INPUT ->
****

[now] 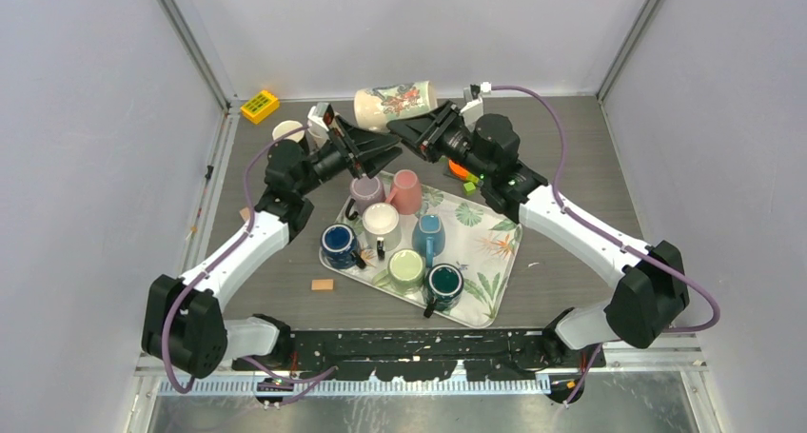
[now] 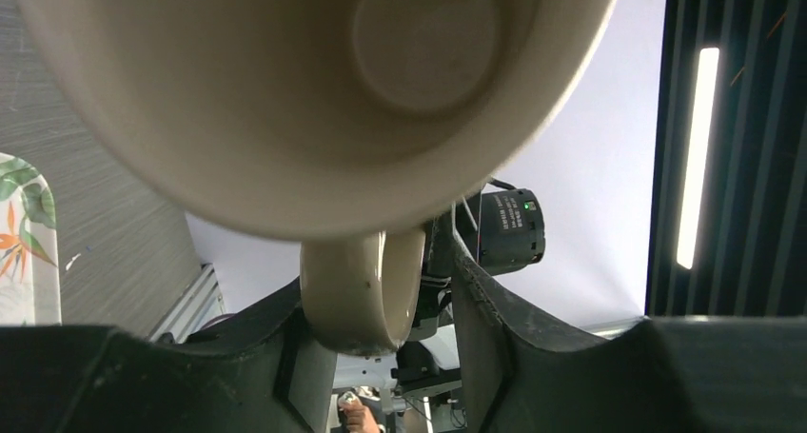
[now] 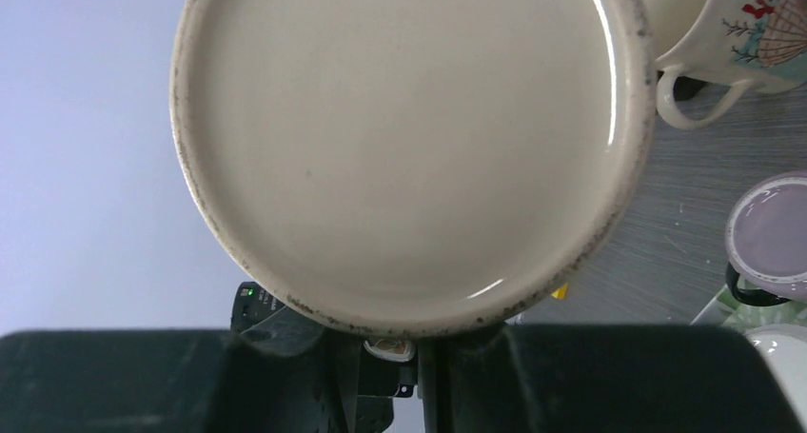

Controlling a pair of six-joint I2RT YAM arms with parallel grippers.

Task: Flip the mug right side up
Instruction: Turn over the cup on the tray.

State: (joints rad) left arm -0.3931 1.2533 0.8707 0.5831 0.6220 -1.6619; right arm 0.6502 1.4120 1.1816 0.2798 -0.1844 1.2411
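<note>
Mug (image 1: 398, 101) sideways, axis level: mouth faces our left claw (image 1: 388, 148), spread loosely round the handle (image 2: 363, 295); right claw's (image 1: 405, 134) grip we cannot tell.

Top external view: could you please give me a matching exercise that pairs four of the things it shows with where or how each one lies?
Things:
1. patterned mug
2. yellow block
3. pink mug
4. dark teal mug

Places or states:
A. at the near corner of the tray, opening up
B. on its side, mouth toward the left
C. at the tray's far edge
D. at the far left corner of the table

Pairs: 1-B, 2-D, 3-C, 4-A.
</note>
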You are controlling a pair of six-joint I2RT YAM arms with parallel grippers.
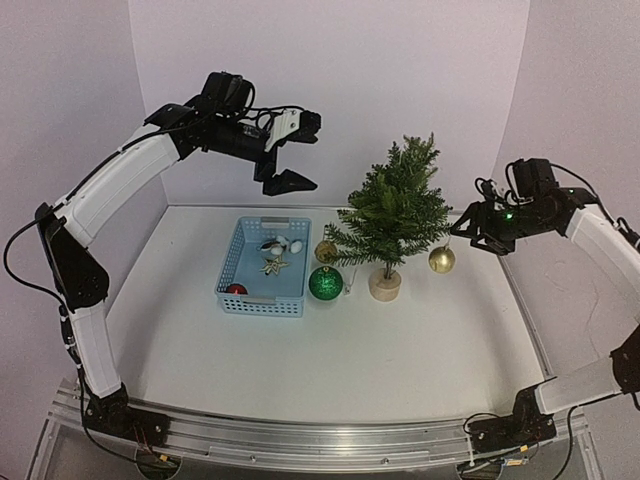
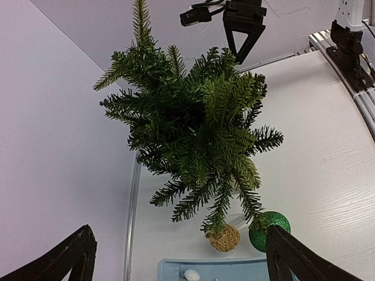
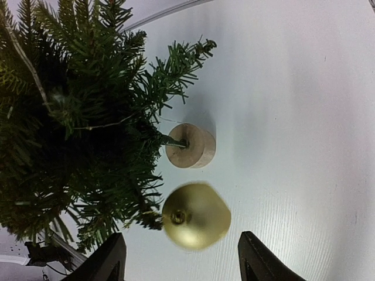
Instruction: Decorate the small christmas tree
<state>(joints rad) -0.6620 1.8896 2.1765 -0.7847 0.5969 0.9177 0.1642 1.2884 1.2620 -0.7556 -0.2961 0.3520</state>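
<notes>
The small christmas tree (image 1: 392, 205) stands on its round wooden base (image 1: 384, 285) right of the blue basket (image 1: 250, 300). A gold ball (image 1: 441, 259) hangs from a low branch on the tree's right side. It looks blurred in the right wrist view (image 3: 196, 215). My right gripper (image 1: 470, 232) is open just right of that ball, and neither finger (image 3: 258, 260) touches it. A green glitter ball (image 1: 325, 283) and a wicker ball (image 1: 326, 251) sit at the tree's left. My left gripper (image 1: 285, 160) is open and empty, raised above the basket.
The basket holds a red ball (image 1: 236, 290), a star ornament (image 1: 272, 265) and pale ornaments (image 1: 278, 245). White walls close the back and both sides. In the left wrist view the right gripper (image 2: 243, 29) shows beyond the tree (image 2: 193, 129).
</notes>
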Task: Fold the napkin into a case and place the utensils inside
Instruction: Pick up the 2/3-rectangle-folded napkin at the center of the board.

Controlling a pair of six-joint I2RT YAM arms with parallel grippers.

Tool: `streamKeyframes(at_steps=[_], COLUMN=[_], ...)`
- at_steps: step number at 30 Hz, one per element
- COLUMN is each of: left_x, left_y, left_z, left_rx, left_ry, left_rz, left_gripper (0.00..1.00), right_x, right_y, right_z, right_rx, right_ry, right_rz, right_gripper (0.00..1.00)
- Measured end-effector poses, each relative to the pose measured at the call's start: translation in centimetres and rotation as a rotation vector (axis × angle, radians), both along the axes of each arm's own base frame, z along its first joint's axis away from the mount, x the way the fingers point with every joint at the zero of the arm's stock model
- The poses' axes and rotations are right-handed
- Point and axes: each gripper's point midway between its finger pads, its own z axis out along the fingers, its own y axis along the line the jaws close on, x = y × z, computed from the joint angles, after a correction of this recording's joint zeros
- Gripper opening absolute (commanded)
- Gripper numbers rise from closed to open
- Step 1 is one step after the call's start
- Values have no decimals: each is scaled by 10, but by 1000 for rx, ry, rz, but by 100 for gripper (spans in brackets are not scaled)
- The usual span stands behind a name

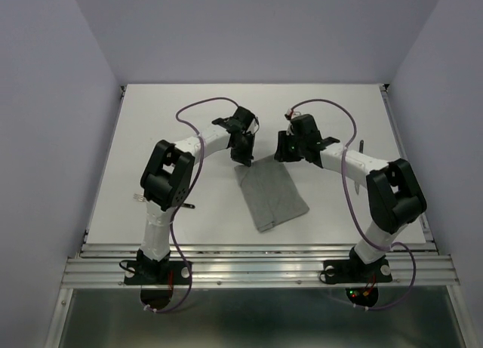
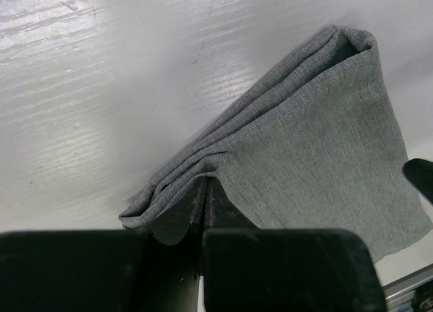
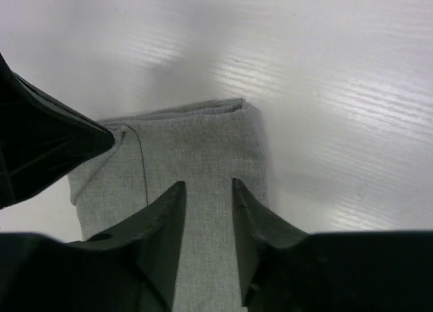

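Note:
The grey napkin (image 1: 272, 195) lies folded into a narrow oblong on the table between the arms. My left gripper (image 1: 244, 159) is at its far left corner, shut on the bunched layers of the cloth's edge (image 2: 196, 164), fingertips together (image 2: 206, 182). My right gripper (image 1: 282, 152) hovers open over the far right corner, the cloth (image 3: 203, 149) showing between its fingers (image 3: 206, 188), nothing held. One thin utensil (image 1: 361, 146) lies beside the right arm. Another (image 1: 139, 198) shows partly behind the left arm.
The white table (image 1: 189, 114) is walled on the left, back and right. A metal rail (image 1: 256, 265) runs along the near edge with both arm bases. The left gripper's black finger (image 3: 47, 146) reaches into the right wrist view close to the right fingers.

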Motion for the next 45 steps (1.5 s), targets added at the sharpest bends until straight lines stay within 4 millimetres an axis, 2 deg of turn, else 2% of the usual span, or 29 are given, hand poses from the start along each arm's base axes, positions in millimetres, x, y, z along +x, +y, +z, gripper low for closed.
streamKeyframes(at_steps=[2, 3, 5, 8, 12, 14, 20, 29, 30, 32, 39, 45], left_x=[1, 2, 3, 4, 4, 4, 5, 6, 6, 7, 9, 9], left_y=[-1, -1, -3, -3, -4, -5, -7, -5, -5, -5, -3, -1], left_z=[-4, -4, -7, -9, -10, -11, -13, -13, -13, -13, -13, -13], left_rx=[0, -2, -3, -5, -10, -13, -21, -27, -28, -30, -34, -35], left_ry=[5, 4, 5, 7, 7, 10, 18, 23, 24, 26, 31, 34], left_rz=[4, 6, 10, 15, 19, 20, 22, 36, 38, 42, 55, 62], left_gripper=[0, 0, 0, 0, 0, 0, 0, 0, 0, 0, 0, 0], right_x=[5, 9, 16, 21, 11, 16, 20, 16, 15, 15, 13, 6], right_y=[-8, -15, -26, -35, -25, -18, 1, 18, 19, 21, 27, 50], right_z=[6, 5, -1, -15, -43, -39, -41, -44, -44, -43, -37, -8], right_rx=[41, 58, 73, 81, 90, 119, 193, 254, 257, 261, 249, 251], right_ry=[-6, 0, 18, 53, 131, 117, 127, 157, 161, 165, 151, 86], right_rz=[-22, -43, -69, -88, -46, -21, 44, 72, 71, 65, 41, 48], right_gripper=[52, 60, 63, 63, 63, 63, 53, 14, 8, 2, 1, 1])
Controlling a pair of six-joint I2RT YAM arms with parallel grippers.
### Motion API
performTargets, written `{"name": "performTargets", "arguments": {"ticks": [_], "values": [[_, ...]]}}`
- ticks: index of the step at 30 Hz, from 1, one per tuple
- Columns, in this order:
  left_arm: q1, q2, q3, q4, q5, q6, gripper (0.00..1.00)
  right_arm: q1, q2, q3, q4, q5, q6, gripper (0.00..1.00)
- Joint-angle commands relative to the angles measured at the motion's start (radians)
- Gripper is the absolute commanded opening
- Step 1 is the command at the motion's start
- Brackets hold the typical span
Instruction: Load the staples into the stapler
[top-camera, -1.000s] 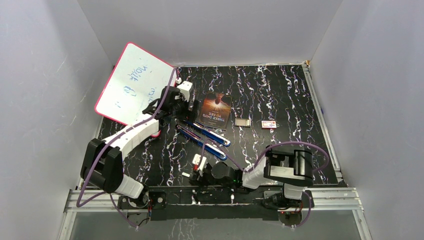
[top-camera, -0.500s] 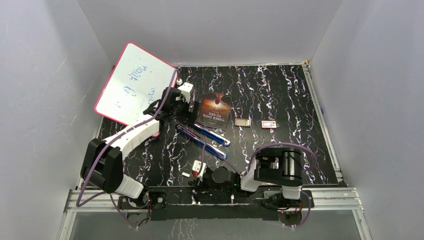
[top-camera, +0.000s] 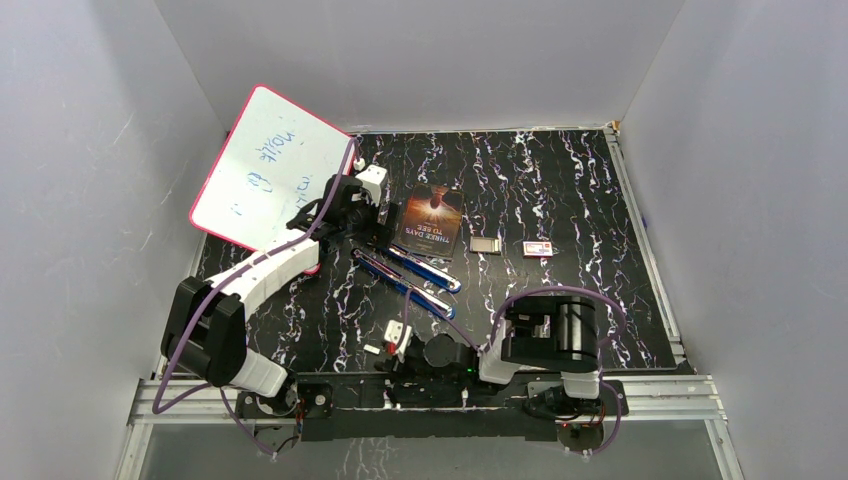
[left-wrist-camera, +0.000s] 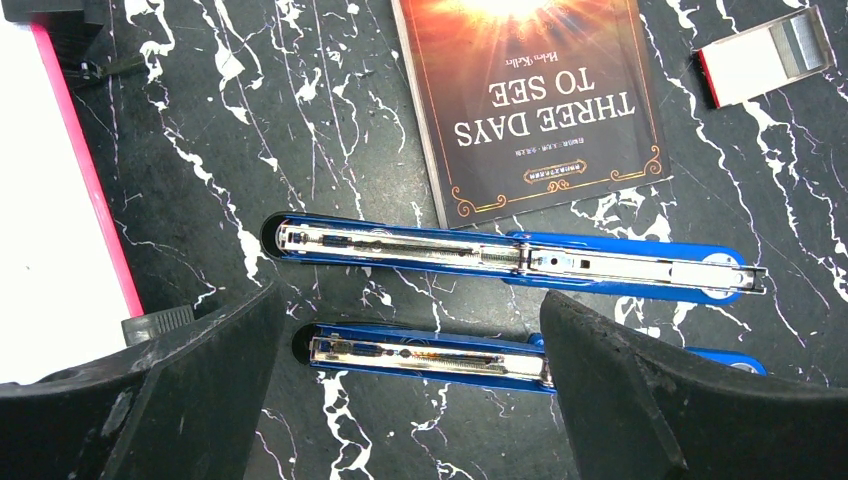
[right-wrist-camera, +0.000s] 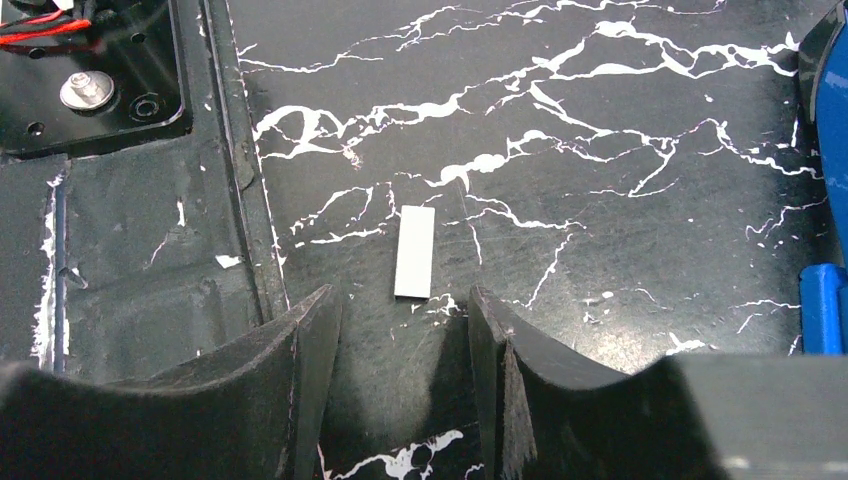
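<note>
The blue stapler (top-camera: 408, 275) lies opened out near the table's middle. It shows as two long blue bars side by side, the upper bar (left-wrist-camera: 510, 260) and the lower bar (left-wrist-camera: 430, 357), each with its silver channel facing up. My left gripper (left-wrist-camera: 410, 302) hovers over their left ends, open wide and holding nothing; the top view shows the left gripper (top-camera: 370, 232) at the bars' far-left end. A short pale strip of staples (right-wrist-camera: 415, 252) lies flat near the front edge. My right gripper (right-wrist-camera: 405, 300) is open just short of it, its fingertips either side of the strip's near end. From above, the staples (top-camera: 371, 349) lie left of the right gripper (top-camera: 386, 352).
A dark book (top-camera: 432, 220) lies beyond the stapler. Right of it are a small greyish tray (top-camera: 485, 244) and a red-and-white box (top-camera: 538, 248). A pink-rimmed whiteboard (top-camera: 265, 165) leans at the back left. The arm's mounting plate (right-wrist-camera: 100, 70) and the table edge sit close to the strip.
The right arm has folded lower, its upper links swinging left, and its gripper has edged towards the front edge. The strip, the stapler and the left arm have stayed put.
</note>
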Motion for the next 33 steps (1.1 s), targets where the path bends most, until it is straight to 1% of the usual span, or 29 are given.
{"name": "performTargets", "arguments": {"ticks": [1,7,15,21,33], "values": [[-0.006,-0.044,-0.001,-0.009,-0.008,0.008,0.98,-0.009,0.034,0.012,-0.060,-0.003,0.016,0.57],[-0.006,-0.045,-0.001,-0.009,-0.008,0.009,0.98,-0.043,0.034,0.018,-0.094,-0.050,0.056,0.56],[-0.007,-0.045,0.000,-0.011,-0.008,0.011,0.98,-0.052,0.040,0.036,-0.132,-0.056,0.073,0.52],[-0.008,-0.047,0.000,-0.012,-0.011,0.011,0.98,-0.052,0.045,0.048,-0.153,-0.041,0.080,0.46],[-0.008,-0.049,0.000,-0.012,-0.011,0.013,0.98,-0.053,0.040,0.045,-0.163,-0.026,0.093,0.28]]}}
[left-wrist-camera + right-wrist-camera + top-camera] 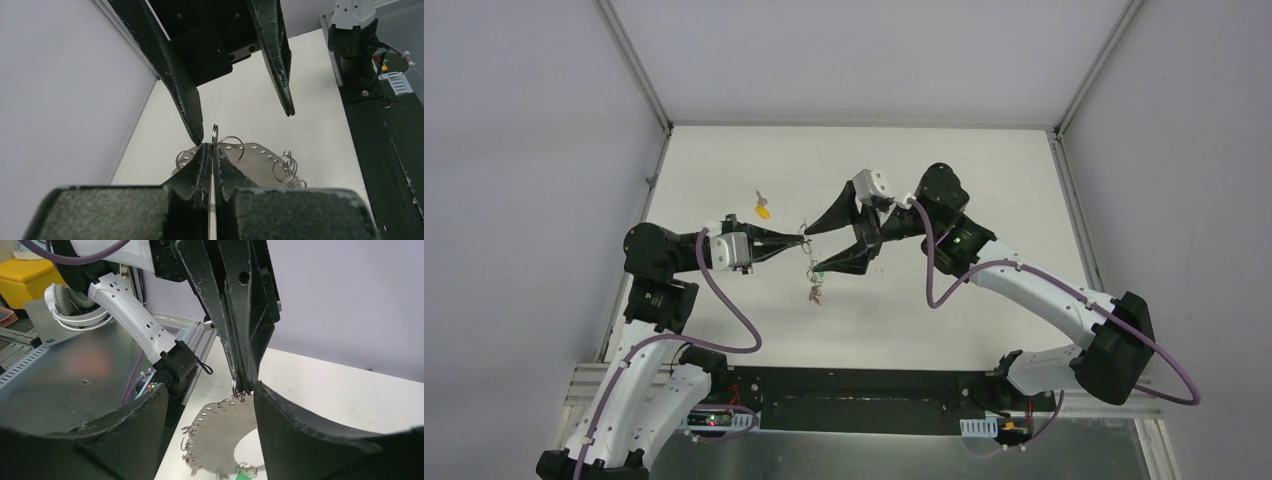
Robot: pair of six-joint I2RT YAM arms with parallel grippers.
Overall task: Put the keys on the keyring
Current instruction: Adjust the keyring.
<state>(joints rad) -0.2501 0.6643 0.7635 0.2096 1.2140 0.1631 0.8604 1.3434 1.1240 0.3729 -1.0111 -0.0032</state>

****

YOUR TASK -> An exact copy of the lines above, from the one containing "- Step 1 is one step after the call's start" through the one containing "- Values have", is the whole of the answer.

RESPONSE TO THE EXERCISE ->
- Step 1 is one step after the call's start
- Values have no decimals: each is scaled by 10, but by 1000 for rx, ry, rz, but by 100 for gripper (spans in brackets are not scaled)

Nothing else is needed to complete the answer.